** Description of the task **
The complete listing should be restated exactly.

** Information shown **
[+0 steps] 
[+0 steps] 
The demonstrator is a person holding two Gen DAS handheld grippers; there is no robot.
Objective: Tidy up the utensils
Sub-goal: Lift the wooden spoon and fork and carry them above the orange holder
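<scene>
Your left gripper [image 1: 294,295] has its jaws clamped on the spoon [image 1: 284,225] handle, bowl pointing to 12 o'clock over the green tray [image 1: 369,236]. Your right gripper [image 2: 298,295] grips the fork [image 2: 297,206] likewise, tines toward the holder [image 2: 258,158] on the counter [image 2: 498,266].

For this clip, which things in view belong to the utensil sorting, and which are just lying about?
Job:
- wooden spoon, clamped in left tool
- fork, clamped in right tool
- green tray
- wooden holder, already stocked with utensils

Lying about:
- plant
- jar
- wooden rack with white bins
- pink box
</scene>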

** Response below **
[+0 steps] 
[+0 steps] 
The demonstrator is a person holding two Gen DAS handheld grippers; there is no robot.
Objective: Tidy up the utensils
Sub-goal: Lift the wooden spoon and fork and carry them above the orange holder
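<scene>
Your left gripper [image 1: 294,295] has its jaws clamped on the spoon [image 1: 284,225] handle, bowl pointing to 12 o'clock over the green tray [image 1: 369,236]. Your right gripper [image 2: 298,295] grips the fork [image 2: 297,206] likewise, tines toward the holder [image 2: 258,158] on the counter [image 2: 498,266].

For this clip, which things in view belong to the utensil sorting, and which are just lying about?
Job:
- wooden spoon, clamped in left tool
- fork, clamped in right tool
- green tray
- wooden holder, already stocked with utensils

Lying about:
- plant
- jar
- wooden rack with white bins
- pink box
</scene>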

This is the complete answer to the exercise.